- _Action item_
Nothing but the lines below between the line holding "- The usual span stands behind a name" and the line holding "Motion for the", inclusive, should appear in the answer, each set down exactly.
Content starts
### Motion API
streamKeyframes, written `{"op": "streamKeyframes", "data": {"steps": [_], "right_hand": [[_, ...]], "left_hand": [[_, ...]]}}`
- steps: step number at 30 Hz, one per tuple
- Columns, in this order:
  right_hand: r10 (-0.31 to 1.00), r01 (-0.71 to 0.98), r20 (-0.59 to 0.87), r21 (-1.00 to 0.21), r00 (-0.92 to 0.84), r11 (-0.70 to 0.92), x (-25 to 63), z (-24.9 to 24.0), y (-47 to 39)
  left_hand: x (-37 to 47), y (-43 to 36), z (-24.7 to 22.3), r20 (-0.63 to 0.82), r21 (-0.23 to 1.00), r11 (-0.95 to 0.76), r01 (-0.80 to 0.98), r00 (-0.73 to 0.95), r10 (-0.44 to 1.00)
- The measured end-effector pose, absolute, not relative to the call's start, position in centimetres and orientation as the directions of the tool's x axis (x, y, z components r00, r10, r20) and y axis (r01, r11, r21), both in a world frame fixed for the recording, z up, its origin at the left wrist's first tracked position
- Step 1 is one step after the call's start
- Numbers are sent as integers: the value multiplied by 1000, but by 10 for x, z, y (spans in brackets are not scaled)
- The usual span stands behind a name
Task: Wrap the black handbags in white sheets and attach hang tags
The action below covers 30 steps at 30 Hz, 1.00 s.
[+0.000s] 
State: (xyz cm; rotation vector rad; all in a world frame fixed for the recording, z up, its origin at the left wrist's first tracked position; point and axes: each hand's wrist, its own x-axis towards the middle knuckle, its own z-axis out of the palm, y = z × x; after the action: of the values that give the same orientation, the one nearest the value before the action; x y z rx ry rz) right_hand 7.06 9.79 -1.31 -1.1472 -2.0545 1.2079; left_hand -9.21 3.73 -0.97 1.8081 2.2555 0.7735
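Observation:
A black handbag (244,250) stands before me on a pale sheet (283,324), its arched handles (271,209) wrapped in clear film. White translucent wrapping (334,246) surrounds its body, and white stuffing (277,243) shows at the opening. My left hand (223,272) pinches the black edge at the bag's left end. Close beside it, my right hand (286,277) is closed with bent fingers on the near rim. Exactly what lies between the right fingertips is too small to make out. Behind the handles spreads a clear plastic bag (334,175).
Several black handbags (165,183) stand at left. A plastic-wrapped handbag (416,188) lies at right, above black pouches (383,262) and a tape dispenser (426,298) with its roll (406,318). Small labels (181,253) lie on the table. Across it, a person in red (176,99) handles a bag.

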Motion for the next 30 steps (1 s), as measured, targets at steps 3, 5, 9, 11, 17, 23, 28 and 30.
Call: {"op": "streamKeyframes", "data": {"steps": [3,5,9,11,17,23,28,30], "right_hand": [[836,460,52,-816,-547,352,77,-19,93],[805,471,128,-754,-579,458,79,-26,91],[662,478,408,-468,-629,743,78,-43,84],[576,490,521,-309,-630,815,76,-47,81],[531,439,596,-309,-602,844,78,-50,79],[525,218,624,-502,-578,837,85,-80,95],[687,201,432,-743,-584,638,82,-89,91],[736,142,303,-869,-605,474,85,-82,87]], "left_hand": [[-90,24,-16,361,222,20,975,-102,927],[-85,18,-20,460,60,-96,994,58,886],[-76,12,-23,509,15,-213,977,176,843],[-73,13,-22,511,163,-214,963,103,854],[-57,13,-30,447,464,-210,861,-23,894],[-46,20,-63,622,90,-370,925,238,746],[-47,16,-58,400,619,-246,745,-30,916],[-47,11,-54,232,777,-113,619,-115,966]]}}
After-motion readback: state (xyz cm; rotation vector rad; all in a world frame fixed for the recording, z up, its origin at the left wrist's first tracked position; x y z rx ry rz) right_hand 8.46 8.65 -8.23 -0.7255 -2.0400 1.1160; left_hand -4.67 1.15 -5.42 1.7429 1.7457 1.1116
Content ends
- _Solution for this exercise_
- The usual span stands behind a name
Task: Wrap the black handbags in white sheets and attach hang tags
The action below covers 30 steps at 30 Hz, 1.00 s.
[+0.000s] 
State: (xyz cm; rotation vector rad; all in a world frame fixed for the recording, z up, its origin at the left wrist's first tracked position; point and axes: each hand's wrist, its own x-axis towards the middle knuckle, its own z-axis out of the palm, y = z × x; after the action: of the values that give the same orientation, the one nearest the value before the action; x y z rx ry rz) right_hand 7.06 9.79 -1.31 -1.1472 -2.0545 1.2079; left_hand -9.21 3.73 -0.97 1.8081 2.2555 0.7735
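Observation:
A black handbag (244,250) stands before me on a pale sheet (283,324), its arched handles (271,209) wrapped in clear film. White translucent wrapping (334,246) surrounds its body, and white stuffing (277,243) shows at the opening. My left hand (223,272) pinches the black edge at the bag's left end. Close beside it, my right hand (286,277) is closed with bent fingers on the near rim. Exactly what lies between the right fingertips is too small to make out. Behind the handles spreads a clear plastic bag (334,175).
Several black handbags (165,183) stand at left. A plastic-wrapped handbag (416,188) lies at right, above black pouches (383,262) and a tape dispenser (426,298) with its roll (406,318). Small labels (181,253) lie on the table. Across it, a person in red (176,99) handles a bag.
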
Motion for the next 30 steps (1 s), as measured, targets at steps 3, 5, 9, 11, 17, 23, 28 and 30.

This completes the response.